Герберт и Маргарита быстрыми шагами приближались к фабрике, причем ландрат рассказал, что еще в университете был дружен с молодым князем X. и что тот очень любит его и дорожит его мнением. Полгода тому назад младший брат князя познакомился при дворе с Элоизой и полюбил ее; она отвечала ему тем же, а ее дядя, герцог, вполне одобрил эту склонность. Однако старший брат был против этого союза вследствие непризнанного брака родителей молодой особы. Герцог, наконец, посвятил его, Герберта, в эту тайну и предоставил это дело ему. Теперь оно благополучно закончилось сегодняшней помолвкой в Принценгофе.

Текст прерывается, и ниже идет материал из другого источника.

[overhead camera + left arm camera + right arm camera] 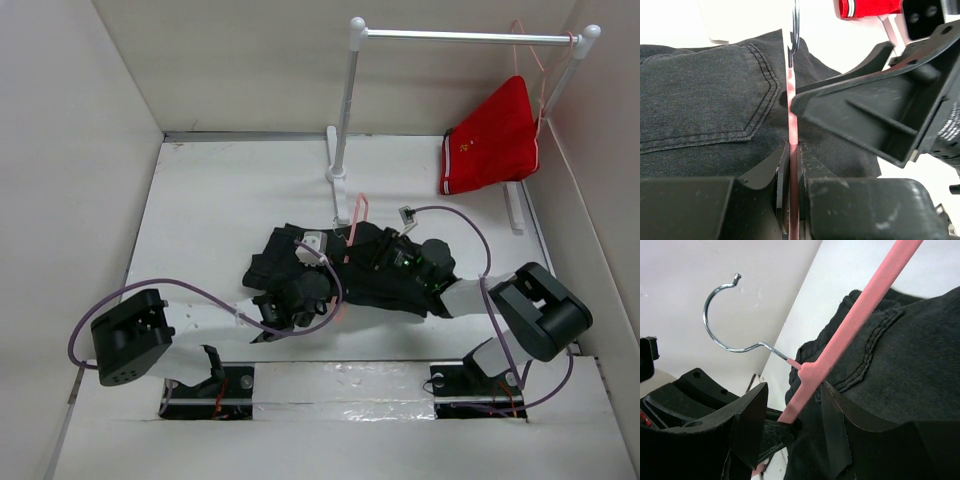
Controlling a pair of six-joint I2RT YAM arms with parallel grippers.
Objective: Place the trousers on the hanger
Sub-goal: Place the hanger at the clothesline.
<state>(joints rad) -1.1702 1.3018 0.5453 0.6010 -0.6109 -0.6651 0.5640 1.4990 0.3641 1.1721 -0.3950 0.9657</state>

— Ты слышала прекрасную игру на рояле? — в заключение спросил Герберт.
Она ответила утвердительно.
— Это играл жених, изливший в звуках свое счастье. Завтра весь наш город встанет на голову от изумления по поводу этого события. При обоих дворах соблюдалось строжайшее молчание; само собой разумеется, что я так же строго хранил тайну. Только мой добрый папа знал об этом. Я не вынес бы, если бы и он пришел в недоумение по поводу распространяемой всеми сказки о том, что я собираюсь просить руки Элоизы фон Таубенек. Но с тобой мне еще надо свести счеты; ты распространяла обо мне слухи, что я архизлодей, говорила мне всякие горькие слова по поводу того, что я добиваюсь княжеских милостей, и тому подобные прекрасные вещи! Что ты можешь сказать в свое оправдание?
— О, очень многое! — ответила Маргарита, и ее лицо озарилось милой, лукавой улыбкой, которая при первом свидании поразила и пленила Герберта. — Кто постоянно укреплял меня в убеждении, что ландрат Маршал сватается к племяннице герцога? Ты сам… Кто заронил искру злой ревности в бедное девичье сердце и умышленно раздул ее в яркое пламя? Ты, только ты, и если я сначала не могла поверить, что ты чувствуешь искреннюю и глубокую любовь к прекрасной, но равнодушной Элоизе, то тем не менее питала большое почтение к твоей рассудительности и в конце концов должна была прийти к тому же выводу, как и все, а именно: что ты избрал белые ручки герцогской племянницы для того, чтобы они подсадили тебя на высшую ступень — министерский пост. Я не буду просить у тебя прощения — мы квиты; ты сам себе дал блестящий реванш; подумай только о бедной девушке, которую ты «в бурю и непогоду заставил идти в Каноссу».
Герберт тихо засмеялся.
— Я не мог избавить тебя от этого. Я сам страдал, но тем не менее мне было очень приятно наблюдать, как ты приближалась ко мне шаг за шагом. Ну, а теперь довольно борьбы! Между нами будет мир, прекрасный мир!